Yücel Erten denilince sadece yönettiği doksana yakın oyun üstünden bile çok fazla akademik ana başlık çıkabilir: Yücel Erten oyunlarında yerel motifler, Shakespeare yorumları, antik Yunan uyarlaması gibi. Ayrıca Yücel Erten’in çevirilerinde tercih ettiği oyunlar, zihin açıcı eğitmenliği, kamu tiyatrolarında sorunlara çözüm süreci de ihmal edilmemesi gereken başlıklar arasında yerini alır. 

***

Geçtiğimiz çarşamba gecesi Devlet Tiyatroları ve Kocaeli Şehir Tiyatroları’nın eski genel sanat yönetmeni, İzmir Büyükşehir Belediyesi Şehir Tiyatroları’nın kurucu genel sanat yönetmeni Yücel Erten’in doğum günü ve 60. sanat yılı Adnan Saygun Kültür Merkezi’nde büyük bir coşkuyla kutlandı. İzmir Büyükşehir Belediye Başkanı Tunç Soyer’in sanat alanındaki büyük yol açıcılığını böyle bir gecenin düzenlemesi adına gösterdiği incelikte yeniden tanık olduk. Yücel Erten’in dostları, Ahmet Mümtaz Taylan, Hüseyin Avni Danyal, Hatice Aslan, Sündüz Haşar, Güvenç Dağüstün, Burçin Büke, Beyazıt Gülercan, Tomris Çetinel, Turgay ve Selva Erdener, Özge ve Selçuk Borak, Çiğdem Erken, Zafer Algöz, Orhan Alkaya, Hakan Meriçliler, Müge Kızılbağlı ve Hatice Altan, Zeynep Altıok ona sahneden seslendi.
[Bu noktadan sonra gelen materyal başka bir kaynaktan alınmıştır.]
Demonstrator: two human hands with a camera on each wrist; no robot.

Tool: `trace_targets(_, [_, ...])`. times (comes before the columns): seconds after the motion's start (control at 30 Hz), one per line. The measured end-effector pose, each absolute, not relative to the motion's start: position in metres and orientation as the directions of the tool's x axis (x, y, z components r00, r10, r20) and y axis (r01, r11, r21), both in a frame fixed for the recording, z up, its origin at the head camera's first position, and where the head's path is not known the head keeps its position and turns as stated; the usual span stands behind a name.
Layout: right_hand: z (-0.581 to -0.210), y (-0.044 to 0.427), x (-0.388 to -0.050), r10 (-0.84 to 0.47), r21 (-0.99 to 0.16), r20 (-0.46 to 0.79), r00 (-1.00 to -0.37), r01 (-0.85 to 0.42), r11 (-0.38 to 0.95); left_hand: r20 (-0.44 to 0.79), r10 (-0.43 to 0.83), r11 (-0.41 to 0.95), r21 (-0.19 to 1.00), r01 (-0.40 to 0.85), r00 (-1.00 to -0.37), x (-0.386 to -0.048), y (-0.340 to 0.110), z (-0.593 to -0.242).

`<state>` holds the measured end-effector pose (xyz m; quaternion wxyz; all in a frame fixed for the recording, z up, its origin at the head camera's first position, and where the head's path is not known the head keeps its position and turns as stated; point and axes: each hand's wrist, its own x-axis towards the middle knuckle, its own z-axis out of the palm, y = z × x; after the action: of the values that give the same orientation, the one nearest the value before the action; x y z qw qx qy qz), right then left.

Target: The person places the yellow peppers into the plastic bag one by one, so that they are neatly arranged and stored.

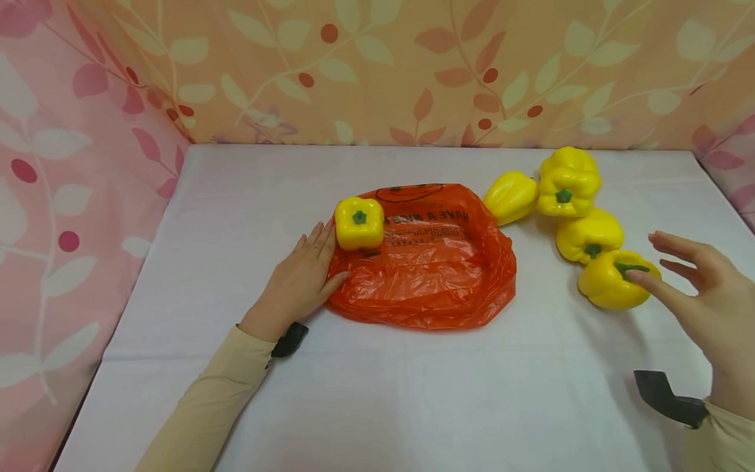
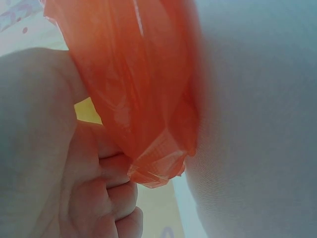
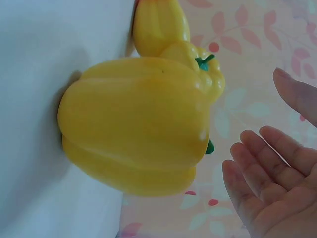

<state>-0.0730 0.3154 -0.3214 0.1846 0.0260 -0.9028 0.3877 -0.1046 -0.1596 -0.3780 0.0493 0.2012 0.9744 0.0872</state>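
A red plastic bag (image 1: pixel 425 282) lies flattened on the white table. On its left part stands a yellow bell pepper (image 1: pixel 359 226), stem up. My left hand (image 1: pixel 301 275) rests at the bag's left edge with straight fingers, the fingertips beside this pepper and the thumb on the bag. The bag's crumpled edge covers part of the hand in the left wrist view. My right hand (image 1: pixel 702 288) hovers with spread fingers at the nearest pepper (image 1: pixel 613 285) of the group on the right. The right wrist view shows that pepper apart from the fingers.
Several more yellow peppers form a row toward the back right, including one (image 1: pixel 590 235) behind the nearest, another (image 1: pixel 567 190) farther back, and one on its side (image 1: pixel 512 196) by the bag's corner. Flowered curtains (image 1: pixel 389 72) border the white table (image 1: pixel 413 400).
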Motion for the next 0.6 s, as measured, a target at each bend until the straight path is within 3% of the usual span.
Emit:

Bize de iyi ki doğdun Yücel Erten demek düşüyor. 

***

Sait Faik, “Dünyada tek namuslu insan varsa, onu aramaya, bulmaya mecburuz, mahkûmuz...” demişti. Tiyatro sanatı da insanın zaaflarını ortaya koyarken gündüz elinde fenerle insan arayan Diyojen gibidir. Yücel Erten iyi ki o feneri yıllardır tutuyor.